Nitric Acid is produced from nitric oxide, NO which in turn is prepared from ammonia by the ostwald process.
4NH3 + 5O2 -----> 4NO + 6H2O
What volume of oxygen at 35 degrees C and 2.15 atm is neeeded to produce 50.0 g of nitric oxide
T= 273+35 = 308 K
P = 2.15 atm
n= 50.0 g ( 1 mol/ 30 g)= 1.667 mol
R= 0.0821
V= ?
2.15 (V) = 1.67(.0821)(308)
ANSWER:
V= 19.64
Is this correct
Your answer would be correct if you had used the correct number for n, the number of mols.
mols NO = 30/50 = 1.67
Now convert mols NO to mols O2 using the coefficients in the balanced chemical equation.
mols O2 = 1.67 mols NO x (5 mols O2/4 mols NO) = 2.08 mols O2.
Substitute 2.08 for mols O2 and you will have the correct answer.
Well, let's take a closer look at your calculation.

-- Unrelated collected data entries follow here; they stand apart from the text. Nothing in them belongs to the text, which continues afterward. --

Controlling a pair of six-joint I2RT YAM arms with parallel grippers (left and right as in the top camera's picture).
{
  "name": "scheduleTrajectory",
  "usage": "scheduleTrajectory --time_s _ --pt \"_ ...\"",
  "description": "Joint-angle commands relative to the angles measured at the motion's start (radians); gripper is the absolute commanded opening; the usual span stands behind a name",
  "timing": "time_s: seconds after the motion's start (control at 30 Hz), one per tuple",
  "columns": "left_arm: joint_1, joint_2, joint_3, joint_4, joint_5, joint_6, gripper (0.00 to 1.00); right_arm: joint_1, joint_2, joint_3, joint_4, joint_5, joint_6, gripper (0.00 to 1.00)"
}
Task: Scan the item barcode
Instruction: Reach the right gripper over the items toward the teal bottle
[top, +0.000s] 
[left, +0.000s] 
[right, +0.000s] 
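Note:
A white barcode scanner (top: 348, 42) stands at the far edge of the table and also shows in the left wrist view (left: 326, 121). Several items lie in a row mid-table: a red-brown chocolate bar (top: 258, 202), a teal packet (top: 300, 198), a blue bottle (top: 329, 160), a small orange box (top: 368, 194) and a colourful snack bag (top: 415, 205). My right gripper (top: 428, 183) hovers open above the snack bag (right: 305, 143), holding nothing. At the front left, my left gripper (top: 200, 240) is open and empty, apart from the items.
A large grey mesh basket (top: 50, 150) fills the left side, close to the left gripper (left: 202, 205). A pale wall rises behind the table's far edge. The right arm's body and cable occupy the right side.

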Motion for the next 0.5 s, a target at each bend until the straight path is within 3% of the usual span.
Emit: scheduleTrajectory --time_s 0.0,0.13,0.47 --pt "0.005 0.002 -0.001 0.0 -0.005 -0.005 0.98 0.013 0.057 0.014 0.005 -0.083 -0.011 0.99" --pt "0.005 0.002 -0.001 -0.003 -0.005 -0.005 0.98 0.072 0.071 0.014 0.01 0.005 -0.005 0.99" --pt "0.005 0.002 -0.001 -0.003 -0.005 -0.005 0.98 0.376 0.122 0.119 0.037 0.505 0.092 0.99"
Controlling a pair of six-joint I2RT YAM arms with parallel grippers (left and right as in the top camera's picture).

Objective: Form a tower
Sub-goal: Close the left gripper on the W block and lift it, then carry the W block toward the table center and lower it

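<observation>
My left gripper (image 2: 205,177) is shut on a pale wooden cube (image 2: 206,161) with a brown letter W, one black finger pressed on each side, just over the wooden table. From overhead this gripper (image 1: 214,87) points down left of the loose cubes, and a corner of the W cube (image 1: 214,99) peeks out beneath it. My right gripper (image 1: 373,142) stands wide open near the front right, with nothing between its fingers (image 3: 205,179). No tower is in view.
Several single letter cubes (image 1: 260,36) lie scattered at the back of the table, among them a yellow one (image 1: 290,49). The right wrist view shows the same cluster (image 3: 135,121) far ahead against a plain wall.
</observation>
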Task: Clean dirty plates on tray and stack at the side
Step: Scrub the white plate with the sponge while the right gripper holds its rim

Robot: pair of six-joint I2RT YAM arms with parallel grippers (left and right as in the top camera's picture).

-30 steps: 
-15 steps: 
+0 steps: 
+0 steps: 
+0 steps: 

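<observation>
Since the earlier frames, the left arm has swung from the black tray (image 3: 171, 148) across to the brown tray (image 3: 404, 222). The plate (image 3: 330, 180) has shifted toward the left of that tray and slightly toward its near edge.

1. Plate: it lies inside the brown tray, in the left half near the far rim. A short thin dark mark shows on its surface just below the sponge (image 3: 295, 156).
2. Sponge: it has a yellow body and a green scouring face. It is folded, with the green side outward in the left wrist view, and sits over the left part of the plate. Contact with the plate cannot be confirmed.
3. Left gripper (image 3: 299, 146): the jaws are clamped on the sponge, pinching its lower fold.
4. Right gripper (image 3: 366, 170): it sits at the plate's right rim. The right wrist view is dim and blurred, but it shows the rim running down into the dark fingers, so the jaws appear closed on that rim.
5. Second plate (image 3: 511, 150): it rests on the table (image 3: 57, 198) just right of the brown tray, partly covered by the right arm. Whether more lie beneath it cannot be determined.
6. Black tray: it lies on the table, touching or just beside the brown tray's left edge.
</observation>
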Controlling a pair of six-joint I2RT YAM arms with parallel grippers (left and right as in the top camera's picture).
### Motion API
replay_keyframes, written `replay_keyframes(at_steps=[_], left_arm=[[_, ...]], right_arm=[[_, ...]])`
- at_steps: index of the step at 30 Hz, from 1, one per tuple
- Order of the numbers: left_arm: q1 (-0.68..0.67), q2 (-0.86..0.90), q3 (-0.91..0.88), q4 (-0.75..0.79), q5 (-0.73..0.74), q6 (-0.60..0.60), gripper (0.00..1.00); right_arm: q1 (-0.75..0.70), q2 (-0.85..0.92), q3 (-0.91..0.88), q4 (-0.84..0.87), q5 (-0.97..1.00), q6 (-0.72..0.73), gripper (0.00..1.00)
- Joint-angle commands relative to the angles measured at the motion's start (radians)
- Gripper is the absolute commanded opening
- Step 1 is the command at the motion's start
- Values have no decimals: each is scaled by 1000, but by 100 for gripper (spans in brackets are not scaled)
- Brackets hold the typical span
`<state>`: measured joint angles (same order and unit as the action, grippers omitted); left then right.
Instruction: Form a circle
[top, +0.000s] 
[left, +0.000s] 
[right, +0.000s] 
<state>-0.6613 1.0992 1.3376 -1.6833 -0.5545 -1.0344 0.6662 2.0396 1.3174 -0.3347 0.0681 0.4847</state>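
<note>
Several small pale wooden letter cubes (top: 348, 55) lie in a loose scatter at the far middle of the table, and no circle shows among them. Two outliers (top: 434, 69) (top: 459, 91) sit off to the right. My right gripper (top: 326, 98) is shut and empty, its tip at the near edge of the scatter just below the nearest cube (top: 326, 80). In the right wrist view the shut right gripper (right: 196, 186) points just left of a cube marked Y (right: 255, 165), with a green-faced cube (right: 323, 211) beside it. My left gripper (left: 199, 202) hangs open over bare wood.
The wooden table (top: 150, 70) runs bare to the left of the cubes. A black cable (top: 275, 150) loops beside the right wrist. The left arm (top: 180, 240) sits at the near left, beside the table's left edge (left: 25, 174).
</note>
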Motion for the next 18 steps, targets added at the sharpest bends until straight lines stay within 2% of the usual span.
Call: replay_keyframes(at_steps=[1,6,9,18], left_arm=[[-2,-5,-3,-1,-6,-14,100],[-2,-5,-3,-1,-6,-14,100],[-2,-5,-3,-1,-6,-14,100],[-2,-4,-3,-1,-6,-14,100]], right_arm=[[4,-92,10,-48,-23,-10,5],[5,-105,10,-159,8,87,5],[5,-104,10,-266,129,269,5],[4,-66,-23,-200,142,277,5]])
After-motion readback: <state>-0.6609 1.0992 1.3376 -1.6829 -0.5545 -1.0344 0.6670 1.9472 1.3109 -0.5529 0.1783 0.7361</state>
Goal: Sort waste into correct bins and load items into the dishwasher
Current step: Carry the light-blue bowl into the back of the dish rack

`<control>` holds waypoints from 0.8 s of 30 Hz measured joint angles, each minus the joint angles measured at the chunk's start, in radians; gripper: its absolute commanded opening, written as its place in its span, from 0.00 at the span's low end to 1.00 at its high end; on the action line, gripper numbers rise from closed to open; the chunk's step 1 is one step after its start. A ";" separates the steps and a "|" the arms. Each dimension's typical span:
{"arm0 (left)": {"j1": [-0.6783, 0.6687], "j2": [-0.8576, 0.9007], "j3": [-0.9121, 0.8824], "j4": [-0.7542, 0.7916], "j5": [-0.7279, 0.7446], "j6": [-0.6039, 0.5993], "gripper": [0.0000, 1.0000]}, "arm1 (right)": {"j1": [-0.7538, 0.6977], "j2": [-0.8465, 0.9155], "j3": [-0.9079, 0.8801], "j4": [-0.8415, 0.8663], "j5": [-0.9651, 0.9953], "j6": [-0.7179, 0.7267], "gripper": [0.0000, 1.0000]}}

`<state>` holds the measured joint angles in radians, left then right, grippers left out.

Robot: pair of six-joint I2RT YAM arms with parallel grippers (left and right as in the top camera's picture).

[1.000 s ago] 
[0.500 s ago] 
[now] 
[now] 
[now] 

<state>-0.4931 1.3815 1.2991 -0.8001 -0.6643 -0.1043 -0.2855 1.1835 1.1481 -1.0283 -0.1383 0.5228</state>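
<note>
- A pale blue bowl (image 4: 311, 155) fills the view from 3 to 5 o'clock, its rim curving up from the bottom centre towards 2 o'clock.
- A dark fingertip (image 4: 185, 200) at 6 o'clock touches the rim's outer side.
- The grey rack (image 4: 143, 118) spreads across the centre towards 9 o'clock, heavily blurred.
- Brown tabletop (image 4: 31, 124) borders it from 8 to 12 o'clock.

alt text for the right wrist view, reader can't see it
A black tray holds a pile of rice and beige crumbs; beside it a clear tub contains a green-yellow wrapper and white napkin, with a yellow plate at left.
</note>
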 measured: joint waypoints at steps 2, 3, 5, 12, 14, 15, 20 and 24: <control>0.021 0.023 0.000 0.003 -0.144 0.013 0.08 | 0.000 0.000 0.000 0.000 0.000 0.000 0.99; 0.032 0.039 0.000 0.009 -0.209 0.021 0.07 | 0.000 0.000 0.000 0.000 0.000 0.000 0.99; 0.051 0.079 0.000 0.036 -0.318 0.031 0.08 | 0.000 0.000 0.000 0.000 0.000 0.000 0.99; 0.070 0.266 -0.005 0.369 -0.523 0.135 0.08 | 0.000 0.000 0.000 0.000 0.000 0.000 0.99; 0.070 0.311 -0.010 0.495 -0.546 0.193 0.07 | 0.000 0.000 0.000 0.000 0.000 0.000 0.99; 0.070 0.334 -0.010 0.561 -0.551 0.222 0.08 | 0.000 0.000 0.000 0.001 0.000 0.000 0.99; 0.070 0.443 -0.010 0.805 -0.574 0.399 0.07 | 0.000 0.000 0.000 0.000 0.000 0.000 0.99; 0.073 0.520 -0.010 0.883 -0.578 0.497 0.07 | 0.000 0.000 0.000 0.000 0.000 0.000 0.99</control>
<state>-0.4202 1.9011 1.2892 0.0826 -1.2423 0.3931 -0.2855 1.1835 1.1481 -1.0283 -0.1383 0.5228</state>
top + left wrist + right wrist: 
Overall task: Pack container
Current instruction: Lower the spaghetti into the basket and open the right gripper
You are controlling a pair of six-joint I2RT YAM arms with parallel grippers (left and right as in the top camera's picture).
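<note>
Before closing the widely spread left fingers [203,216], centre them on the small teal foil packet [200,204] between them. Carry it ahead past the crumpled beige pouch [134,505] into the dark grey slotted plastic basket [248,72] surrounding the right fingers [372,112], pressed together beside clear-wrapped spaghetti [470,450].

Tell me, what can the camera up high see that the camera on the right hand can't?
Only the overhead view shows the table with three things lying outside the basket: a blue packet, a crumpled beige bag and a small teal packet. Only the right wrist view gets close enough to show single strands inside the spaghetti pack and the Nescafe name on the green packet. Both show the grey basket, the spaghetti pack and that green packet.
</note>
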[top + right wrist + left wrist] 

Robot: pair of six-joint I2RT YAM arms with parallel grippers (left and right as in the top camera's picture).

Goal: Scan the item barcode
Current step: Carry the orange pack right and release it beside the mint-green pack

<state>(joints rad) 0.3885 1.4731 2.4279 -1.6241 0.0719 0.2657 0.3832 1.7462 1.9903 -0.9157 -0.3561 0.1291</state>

You're asking about the "V" value, which represents the volume of oxygen needed. According to the ideal gas law, PV = nRT, where P is the pressure, V is the volume, n is the number of moles, R is the gas constant, and T is the temperature in Kelvin.
You correctly converted the given temperature from Celsius to Kelvin and converted the given mass of nitric oxide to moles. However, it seems that you forgot to include the stoichiometric coefficient in your calculation.
In the balanced equation, it states that 4 moles of ammonia react with 5 moles of oxygen to produce 4 moles of nitric oxide. Therefore, the number of moles of oxygen needed would be (1.667 mol nitric oxide) * (5 mol oxygen / 4 mol nitric oxide) = 2.084 moles of oxygen.
Now let's redo the calculation using the correct number of moles:
2.15 atm * V = (2.084 mol) * (0.0821 L·atm/(mol·K)) * (308 K)
Simplifying this equation gives us:
V = (2.084 * 0.0821 * 308) / 2.15
V = 19.68 L
So, it seems like there was a small mistake in your calculation. The correct volume of oxygen needed to produce 50.0 g of nitric oxide at 35 degrees C and 2.15 atm is approximately 19.68 liters.
To determine the volume of oxygen needed to produce 50.0 g of nitric oxide, we can use the ideal gas law equation PV = nRT.
Given:
T = 308 K
P = 2.15 atm
n = 1.667 mol
R = 0.0821 L•atm/(mol•K)
We need to find V, the volume of oxygen.
Using the ideal gas law equation, we can rearrange it to solve for V:
V = (nRT) / P
Substituting the given values into the equation:
V = (1.667 mol)(0.0821 L•atm/(mol•K))(308 K) / 2.15 atm
V = 19.64 L
So, the correct answer is V = 19.64 L of oxygen.
Yes, your calculation is correct. The ideal gas law equation, PV = nRT, can be used to solve for the volume of gas needed in this case. By rearranging the equation, we can solve for V:
V = (nRT) / P
Plugging in the values, we have:
V = (1.667 mol) * (0.0821 L·atm/(mol·K)) * (308 K) / (2.15 atm)
Calculating this expression gives V = 19.64 L. Therefore, to produce 50.0 g of nitric oxide, you would need approximately 19.64 L of oxygen at 35 degrees Celsius and 2.15 atmospheres.